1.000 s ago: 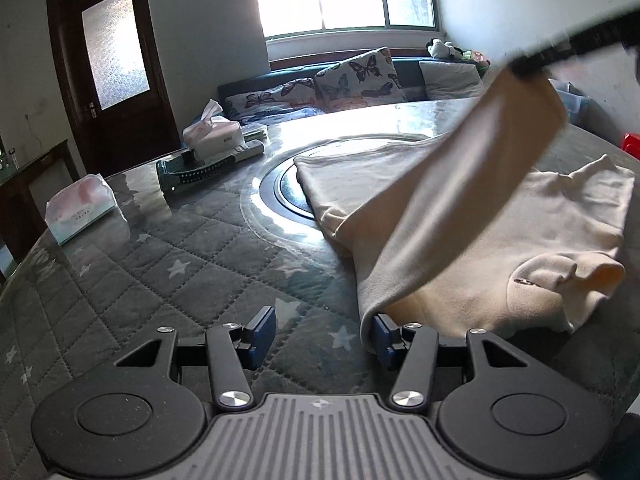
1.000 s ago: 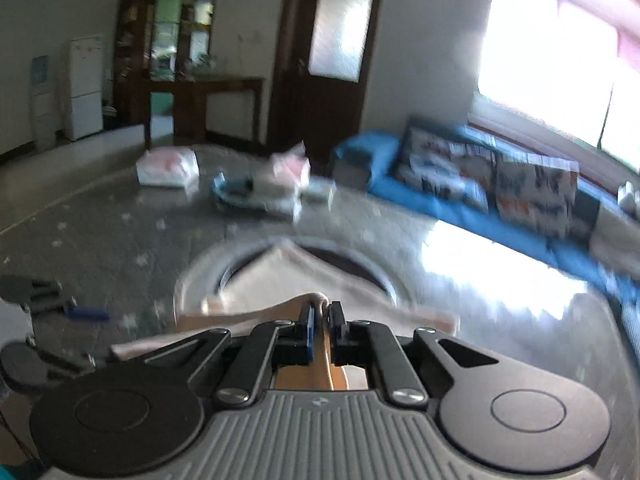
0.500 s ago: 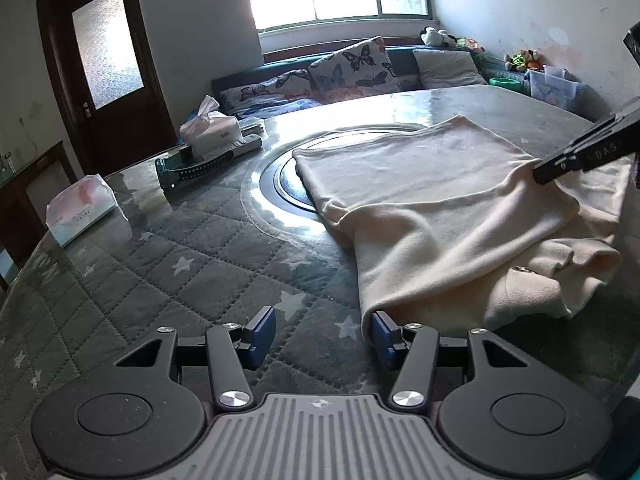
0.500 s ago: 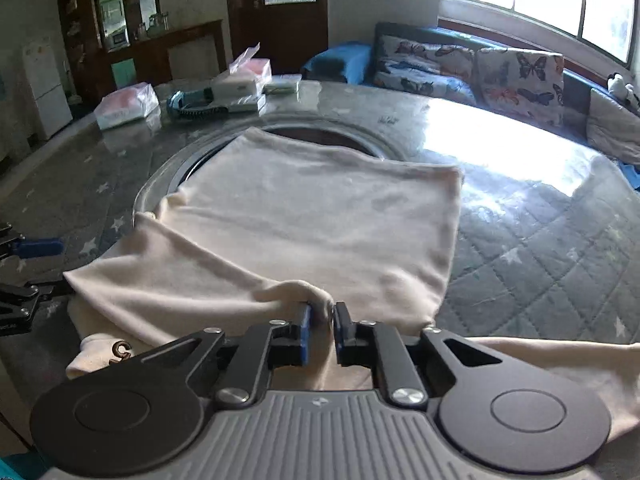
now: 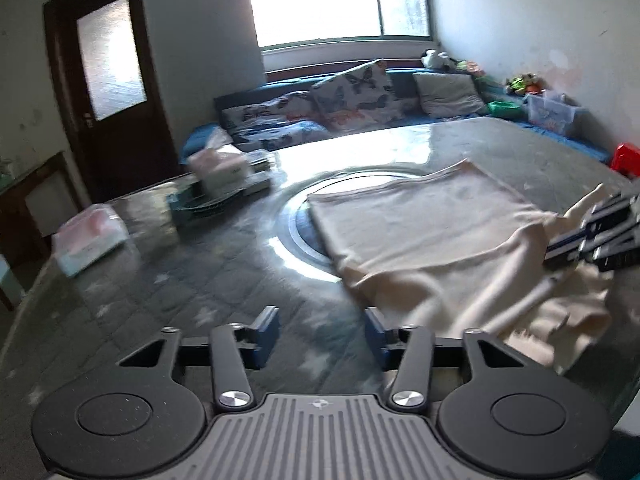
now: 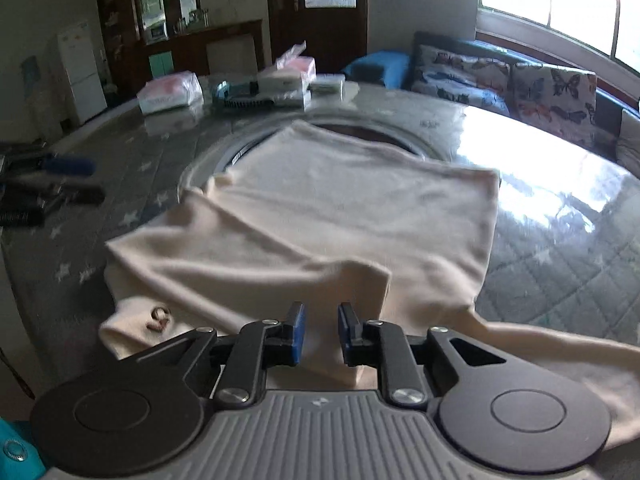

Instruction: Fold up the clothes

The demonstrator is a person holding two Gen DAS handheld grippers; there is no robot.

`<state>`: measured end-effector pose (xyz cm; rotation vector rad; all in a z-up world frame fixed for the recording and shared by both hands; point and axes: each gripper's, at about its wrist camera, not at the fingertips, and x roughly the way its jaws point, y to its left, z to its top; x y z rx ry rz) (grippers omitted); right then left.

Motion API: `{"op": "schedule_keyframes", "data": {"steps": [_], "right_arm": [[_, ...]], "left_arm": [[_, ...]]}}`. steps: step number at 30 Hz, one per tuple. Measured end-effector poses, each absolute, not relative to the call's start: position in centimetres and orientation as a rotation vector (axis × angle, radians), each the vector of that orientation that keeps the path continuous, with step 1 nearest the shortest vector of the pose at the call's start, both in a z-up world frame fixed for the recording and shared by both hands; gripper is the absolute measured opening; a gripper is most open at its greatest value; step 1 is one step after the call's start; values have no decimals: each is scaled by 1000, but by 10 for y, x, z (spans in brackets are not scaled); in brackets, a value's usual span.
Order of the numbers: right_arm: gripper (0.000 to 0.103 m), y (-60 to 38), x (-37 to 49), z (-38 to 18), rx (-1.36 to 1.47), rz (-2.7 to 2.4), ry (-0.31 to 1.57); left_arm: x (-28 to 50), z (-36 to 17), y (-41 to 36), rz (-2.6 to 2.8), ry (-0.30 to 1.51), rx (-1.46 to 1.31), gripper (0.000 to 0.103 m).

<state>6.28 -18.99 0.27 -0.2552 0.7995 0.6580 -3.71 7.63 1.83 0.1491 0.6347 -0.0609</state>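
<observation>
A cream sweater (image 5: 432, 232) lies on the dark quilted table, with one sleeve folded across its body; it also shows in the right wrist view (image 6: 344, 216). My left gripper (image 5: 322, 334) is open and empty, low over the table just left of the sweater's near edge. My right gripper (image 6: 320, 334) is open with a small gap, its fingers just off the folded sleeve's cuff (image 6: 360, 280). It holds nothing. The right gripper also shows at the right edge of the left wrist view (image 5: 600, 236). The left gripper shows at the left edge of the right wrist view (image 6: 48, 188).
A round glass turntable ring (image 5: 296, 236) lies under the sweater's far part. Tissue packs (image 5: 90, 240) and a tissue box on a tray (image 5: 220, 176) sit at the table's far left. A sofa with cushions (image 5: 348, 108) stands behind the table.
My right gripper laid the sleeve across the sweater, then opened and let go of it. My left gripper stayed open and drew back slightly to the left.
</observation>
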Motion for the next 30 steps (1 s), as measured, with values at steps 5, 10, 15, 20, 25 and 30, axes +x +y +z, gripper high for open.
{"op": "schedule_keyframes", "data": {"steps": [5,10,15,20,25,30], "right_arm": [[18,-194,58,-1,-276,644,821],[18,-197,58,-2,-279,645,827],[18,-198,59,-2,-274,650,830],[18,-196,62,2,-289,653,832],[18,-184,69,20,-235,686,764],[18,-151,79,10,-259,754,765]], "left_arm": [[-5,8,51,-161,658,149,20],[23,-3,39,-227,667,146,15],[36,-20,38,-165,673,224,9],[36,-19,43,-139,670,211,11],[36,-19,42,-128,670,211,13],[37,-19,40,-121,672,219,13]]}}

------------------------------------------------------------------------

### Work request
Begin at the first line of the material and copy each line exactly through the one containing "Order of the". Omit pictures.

### Exercise response
1.000 s ago: 
1.000 s ago: 
0.500 s ago: 
0.500 s ago: 
now: 
now: 

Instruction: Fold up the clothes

The demonstrator is a person holding two Gen DAS handheld grippers; there is no robot.

`<state>`: measured end-effector pose (xyz cm; rotation vector rad; all in a z-up world frame fixed for the recording and shared by both hands; point and axes: each gripper's, at about its wrist camera, not at the fingertips, and x roughly the way its jaws point, y to its left, z to its top; x y z rx ry rz) (grippers omitted); right then left.

Motion API: `{"op": "schedule_keyframes", "data": {"steps": [_], "right_arm": [[_, ...]], "left_arm": [[_, ...]]}}`. steps: step number at 30 Hz, one per tuple. Measured end-effector poses, each absolute, not relative to the call's start: position in centimetres and orientation as a rotation vector (axis × angle, radians), each the vector of that orientation that keeps the path continuous, with step 1 nearest the shortest vector of the pose at the call's start, both in a z-up world frame fixed for the recording and shared by both hands; gripper is the absolute measured opening; a gripper is most open at its greatest value; step 1 is one step after the call's start; values have no decimals: each is scaled by 1000, but by 10 for y, x, z (spans in brackets are not scaled); in brackets, a value's usual span.
Order of the numbers: right_arm: gripper (0.000 to 0.103 m), y (-60 to 38), x (-37 to 49), z (-38 to 18), rx (-1.36 to 1.47), rz (-2.7 to 2.4), ry (-0.31 to 1.57); left_arm: x (-28 to 50), z (-36 to 17), y (-41 to 36), rz (-2.6 to 2.8), ry (-0.30 to 1.51), rx (-1.46 to 1.31), gripper (0.000 to 0.103 m).

What appears above is the complete answer.